First of all.... sorry StormBringger... like, it was an impulse decision, but I still feel like keeping it.
Ok, I need to explain this better.
First, I just got my own youtube channel, and I'm learning how to make animations, and I don't feel like I can get anything else out of scratch. I already know how to use it fluently, and honestly....
3.0 is overhated, but I don't love it either, and I will admit it is kinda hard to use.
And I don't have FUN using it.
For some reason.
I've been trying to get back into the swing of things in real life though, and part of that means that I'm becoming more active on the platforms I want to be more active on:
Bright Guardian Akira Amino
Seeing as Scratch can be kinda sensitive about this stuff, I won't be telling you my profiles on that unless you specifically ask. I do wish to keep in contact.

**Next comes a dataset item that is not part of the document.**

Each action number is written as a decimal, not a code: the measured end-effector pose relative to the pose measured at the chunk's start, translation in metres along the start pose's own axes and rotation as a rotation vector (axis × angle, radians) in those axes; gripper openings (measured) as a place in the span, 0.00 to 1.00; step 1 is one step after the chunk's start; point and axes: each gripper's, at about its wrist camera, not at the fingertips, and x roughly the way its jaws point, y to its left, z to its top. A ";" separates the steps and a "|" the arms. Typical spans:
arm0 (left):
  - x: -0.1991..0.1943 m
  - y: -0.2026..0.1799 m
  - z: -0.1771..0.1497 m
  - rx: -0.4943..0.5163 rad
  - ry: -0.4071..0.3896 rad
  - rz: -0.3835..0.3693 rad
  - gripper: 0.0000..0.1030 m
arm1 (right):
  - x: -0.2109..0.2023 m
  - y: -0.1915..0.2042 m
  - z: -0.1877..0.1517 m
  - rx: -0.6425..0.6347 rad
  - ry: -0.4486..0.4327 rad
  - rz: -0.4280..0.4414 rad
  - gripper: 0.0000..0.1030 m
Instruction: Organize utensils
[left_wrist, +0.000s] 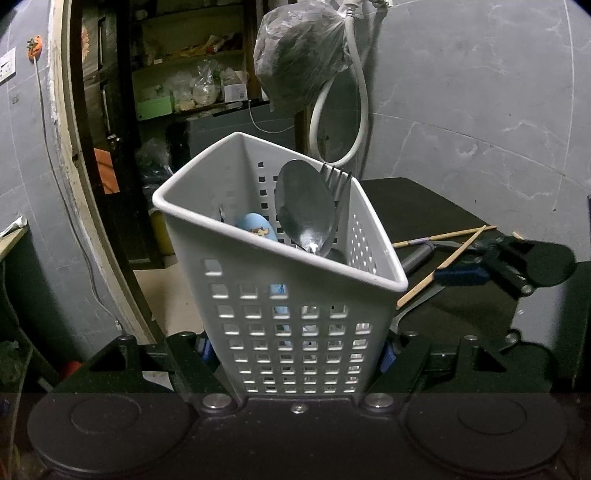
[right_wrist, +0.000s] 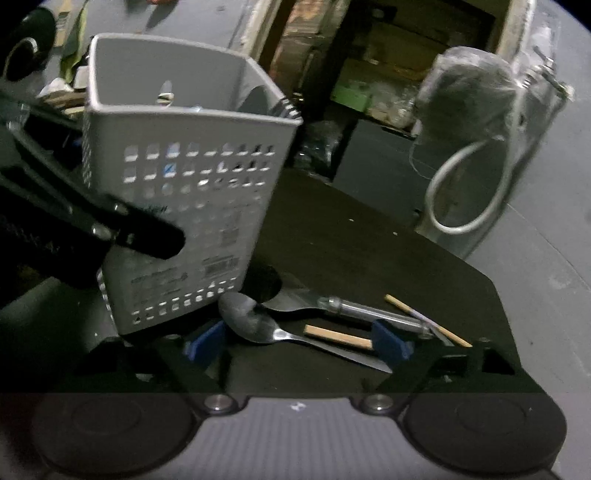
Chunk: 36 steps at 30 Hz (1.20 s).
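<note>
The left gripper (left_wrist: 295, 354) was matte black, its two arms angling inward from the frame's lower corners, with blue pads (left_wrist: 388, 356) at the fingertips. Round silver screw heads sat at the base of each arm and smaller ones farther out, above a dark body with two large round discs along the bottom edge. The right gripper (right_wrist: 301, 345) matched it: black arms, blue rectangular pads (right_wrist: 389, 341), silver screws, a ribbed grey centre plate.

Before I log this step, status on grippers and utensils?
Left gripper clamped on caddy. Right gripper open over spoon. Knife and chopsticks crossing spoon's handle.
</note>
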 end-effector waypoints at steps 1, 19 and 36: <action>0.000 0.000 0.000 0.002 -0.001 0.001 0.75 | 0.002 0.002 0.000 -0.010 -0.001 0.012 0.79; -0.001 0.001 -0.001 0.002 -0.002 0.002 0.75 | 0.038 -0.034 0.002 0.118 0.055 0.267 0.44; -0.002 0.001 0.000 -0.001 -0.003 -0.004 0.75 | 0.025 -0.060 0.003 0.216 0.076 0.291 0.46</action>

But my main problem with scratch is that it's not really a good platform to socialize, which is what I'm most interested in doing. It is heavily moderated, there are heaps of stupid drama, and projects are no fun to make.
Nobody here has long conversations or intimate friendships. Storm, I know we're friends, but due to the nature of how scratch works, we talk like once a week. Not exactly ideal.
And I'm recovering from a lot of heavy stuff, so my mood swings around a lot. All of December, I was riled up about Scratch. I was also pretty gung ho in late February. I had a breif DeviantArt obsession. But I've just kinda been meh about scratch recently.
I really don't like the Wrenpaw persona as it currently is. I feel like my style is too cooky and weird, and I'm way too focused on improving my actual art to work on Scratch Projects.
And I know it was dumb of me to drop out of the MAP, but I can explain that too:
I was only doing it to please you, Storm. IDK why my brain decided that would be the best thing to do, but it's the whole thing. And then after a day had passed, I realized that I didn't like the song, and I was doing a terrible job. Also, I didn't want to finish because I actually had no interest in animating that.
I know I sound like a Jerk after saying that, but it's just one of the things about trying to cope. Your emotions just come and go, and I realised I was being stupid when I joined the MAP. I don't want to animate that, I don't really like the song, and I was doing it just to impress you. Maybe that should have been incentive enough to continue, but it's been pressuring me.
I was just going to ghost everyone here and just vanish, but that's not fair.
I wasn't thinking of you.
I'm probably still going to be lurking around here, checking up on it every once in a while. But the fact of the matter is that I'm not very interested in the scratch community.
Lastly, I kinda think I'm too old for this. I'm almost 13, and I'm learning how to code python and use actual animation software. Scratch is kinda trivial. There's nobody who's going to see your projects, and nobody who's going to care. Scratch promotes those who are already popular, not those who work hard. And I'm not saying I work very hard on my trashy projects, but I have to admit that I feel like all of scratch's favorite animators just use the circle tool for the most part, and all of the featured games are basically just reskins of each other. There's nothing new or exciting here. And I'm not learning anything.
As a person who spends all my time trying to better myself, even if I usually fail, even if I'm a terrible, friend ditching, badmouthing, lying, tear drenched person, I still try to do that. And I'm not doing that here.
Storm, if you still want to be my friend after all this, I'd be happy to work it out. I've been very rude to you, and I apologize. But I'm only going to be here because of you, and I won't be doing anything else.
Because while Scratch may not improve me, having a friend might.
I guess that's it. I don't really want to stay, but I will if you want me to.
But I have all these followers who don't even know me, who never talk to me, and they wouldn't follow me if they knew the things I've done.
Someone tells me that I should stop blaming myself.
It's all my fault, even if I do have "problems." Just because my brain is socially maladaptive (not the actual term, it's just a phrase I use to describe myself) doesn't mean I'm not the one making a decision to leave my friends behind.